Training Data for ACT (Action Chunking with Transformers) / ALOHA

ACT is a conditional variational autoencoder built on a transformer backbone that predicts temporally-correlated action chunks from multi-view images and proprioceptive state. Paired with the low-cost ALOHA bimanual teleoperation hardware, it achieves 80-95% success rates on fine-grained bimanual tasks from as few as 50 human demonstrations. This page details ACT's exact data requirements, training recipe, and how Claru delivers ALOHA-compatible datasets.

OrganizationStanford / Google DeepMind

Year2023

Input/Output Specification

Observation

4x 480x640 RGB images (2 wrist-mounted + 2 third-person) + 14-dim joint positions

Action

14-DoF absolute joint position targets, chunked (k=100 actions per prediction)

Language

Not supported in base ACT (task identity is implicit via per-task training)

Control Freq

50 Hz

How Claru Data Integrates with ACT (Action Chunking with Transformers) / ALOHA

Claru operates ALOHA-compatible bimanual teleoperation stations with synchronized 4-camera recording at 50 Hz. Our collection pipeline produces HDF5 files in ACT's native format (/observations/images/*, /observations/qpos, /action) with hardware-triggered synchronization ensuring sub-5ms inter-modality latency. Operators are trained on ACT-specific quality criteria — smooth leader arm trajectories, consistent strategies, natural recovery behaviors. Automated QA flags episodes with joint velocity spikes, frame drops, or sync drift. For Mobile ALOHA projects, we provide base velocity co-training data alongside task demonstrations. We support custom embodiment configurations and deliver accompanying metadata (camera calibration, servo configurations, joint limits) for full reproducibility.

What Is ACT / ALOHA?

Action Chunking with Transformers (ACT) is a visuomotor imitation learning algorithm introduced by Tony Zhao, Vikash Kumar, Sergey Levine, and Chelsea Finn at Stanford in 2023. The core insight is that predicting a single next action at each timestep leads to temporally incoherent behavior, especially in contact-rich bimanual manipulation. ACT instead predicts chunks of k future actions (typically k=100 at 50 Hz, covering 2 seconds of motion) in a single forward pass, drastically reducing compounding error and enabling smooth, human-like trajectories.

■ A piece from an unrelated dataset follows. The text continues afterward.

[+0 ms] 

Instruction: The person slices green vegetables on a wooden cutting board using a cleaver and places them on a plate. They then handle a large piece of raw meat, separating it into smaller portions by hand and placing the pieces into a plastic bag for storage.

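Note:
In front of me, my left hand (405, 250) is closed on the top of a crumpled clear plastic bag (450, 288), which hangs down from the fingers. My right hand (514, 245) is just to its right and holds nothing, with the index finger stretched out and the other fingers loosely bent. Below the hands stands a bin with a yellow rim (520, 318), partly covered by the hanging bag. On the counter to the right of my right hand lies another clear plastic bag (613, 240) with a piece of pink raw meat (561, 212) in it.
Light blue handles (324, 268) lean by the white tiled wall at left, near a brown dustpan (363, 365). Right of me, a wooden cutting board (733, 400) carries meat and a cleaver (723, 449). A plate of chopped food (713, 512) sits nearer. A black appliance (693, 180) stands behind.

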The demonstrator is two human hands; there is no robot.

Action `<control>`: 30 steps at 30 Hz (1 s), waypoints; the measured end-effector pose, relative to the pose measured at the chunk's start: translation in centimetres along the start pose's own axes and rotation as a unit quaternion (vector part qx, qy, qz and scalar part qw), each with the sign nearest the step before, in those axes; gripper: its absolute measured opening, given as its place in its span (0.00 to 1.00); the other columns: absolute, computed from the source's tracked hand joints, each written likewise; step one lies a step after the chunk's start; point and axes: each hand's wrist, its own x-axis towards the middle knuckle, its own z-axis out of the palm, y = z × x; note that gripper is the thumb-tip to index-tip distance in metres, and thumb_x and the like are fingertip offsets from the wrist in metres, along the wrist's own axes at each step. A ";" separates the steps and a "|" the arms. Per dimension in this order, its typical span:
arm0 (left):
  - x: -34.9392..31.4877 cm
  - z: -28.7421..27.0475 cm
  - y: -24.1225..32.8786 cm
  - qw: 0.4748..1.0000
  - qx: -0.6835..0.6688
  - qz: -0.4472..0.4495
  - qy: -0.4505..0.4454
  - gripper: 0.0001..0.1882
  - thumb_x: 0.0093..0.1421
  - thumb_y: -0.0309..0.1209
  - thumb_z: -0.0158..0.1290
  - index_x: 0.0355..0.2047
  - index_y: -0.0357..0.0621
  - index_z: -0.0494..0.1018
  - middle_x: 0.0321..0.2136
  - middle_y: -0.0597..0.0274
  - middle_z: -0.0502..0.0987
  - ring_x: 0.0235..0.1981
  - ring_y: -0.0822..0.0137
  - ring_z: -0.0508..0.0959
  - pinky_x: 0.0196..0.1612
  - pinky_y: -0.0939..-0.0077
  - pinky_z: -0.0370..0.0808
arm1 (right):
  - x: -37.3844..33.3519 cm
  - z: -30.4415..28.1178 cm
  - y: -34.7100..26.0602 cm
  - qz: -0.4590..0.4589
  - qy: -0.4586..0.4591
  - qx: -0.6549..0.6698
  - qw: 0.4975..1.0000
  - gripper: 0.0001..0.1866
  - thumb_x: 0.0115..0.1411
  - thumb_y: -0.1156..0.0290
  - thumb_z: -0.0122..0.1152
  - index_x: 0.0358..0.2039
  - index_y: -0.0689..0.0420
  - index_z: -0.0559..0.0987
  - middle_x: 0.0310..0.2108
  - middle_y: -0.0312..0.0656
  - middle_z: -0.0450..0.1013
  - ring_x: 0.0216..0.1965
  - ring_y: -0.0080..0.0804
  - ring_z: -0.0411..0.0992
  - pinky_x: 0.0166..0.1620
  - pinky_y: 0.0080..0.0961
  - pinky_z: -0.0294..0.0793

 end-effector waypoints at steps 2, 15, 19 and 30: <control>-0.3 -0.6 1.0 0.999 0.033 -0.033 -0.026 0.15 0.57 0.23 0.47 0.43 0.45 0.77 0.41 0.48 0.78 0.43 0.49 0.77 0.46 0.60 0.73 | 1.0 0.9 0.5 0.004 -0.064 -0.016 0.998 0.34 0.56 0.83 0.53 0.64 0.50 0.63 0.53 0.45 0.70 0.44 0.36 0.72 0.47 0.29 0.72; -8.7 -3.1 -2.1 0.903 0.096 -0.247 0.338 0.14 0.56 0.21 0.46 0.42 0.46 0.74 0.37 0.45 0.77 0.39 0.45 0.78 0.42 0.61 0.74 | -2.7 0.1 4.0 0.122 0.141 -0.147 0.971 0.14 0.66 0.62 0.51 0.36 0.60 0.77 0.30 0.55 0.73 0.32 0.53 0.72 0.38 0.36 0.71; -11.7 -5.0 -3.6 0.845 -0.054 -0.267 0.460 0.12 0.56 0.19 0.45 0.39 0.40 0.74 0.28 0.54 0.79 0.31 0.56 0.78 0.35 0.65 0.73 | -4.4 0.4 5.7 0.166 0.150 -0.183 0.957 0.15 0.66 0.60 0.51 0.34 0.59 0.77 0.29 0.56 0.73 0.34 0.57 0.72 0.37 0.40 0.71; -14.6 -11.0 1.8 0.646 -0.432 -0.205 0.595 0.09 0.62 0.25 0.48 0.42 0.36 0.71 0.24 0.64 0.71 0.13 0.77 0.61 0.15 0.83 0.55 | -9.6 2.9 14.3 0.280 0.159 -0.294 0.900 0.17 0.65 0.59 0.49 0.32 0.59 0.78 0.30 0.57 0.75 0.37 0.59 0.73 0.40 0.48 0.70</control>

The ALOHA hardware platform was co-designed with ACT as a low-cost bimanual teleoperation system. Each ALOHA station consists of two ViperX 300 6-DoF leader arms physically linked to two ViperX 300 follower arms, plus four Logitech C922 cameras (two wrist-mounted, two third-person views). The total bill of materials is roughly $20K — an order of magnitude cheaper than prior bimanual teleoperation rigs. This cost reduction is what makes it practical to collect the 50-200 demonstrations per task that ACT needs.

Since the original RSS 2023 paper, the ACT/ALOHA line has expanded significantly. Mobile ALOHA (Fu et al., 2024) mounted the system on a mobile base, adding 2-DoF base velocity to the action space and demonstrating whole-body loco-manipulation like cooking shrimp and opening cabinets. ALOHA Unleashed (Zhao et al., 2024) scaled to 800+ demonstrations per task and introduced a diffusion-based variant of ACT that further improved performance on long-horizon dexterous tasks. ALOHA 2 (Google DeepMind, 2024) redesigned the hardware for higher rigidity and repeatability.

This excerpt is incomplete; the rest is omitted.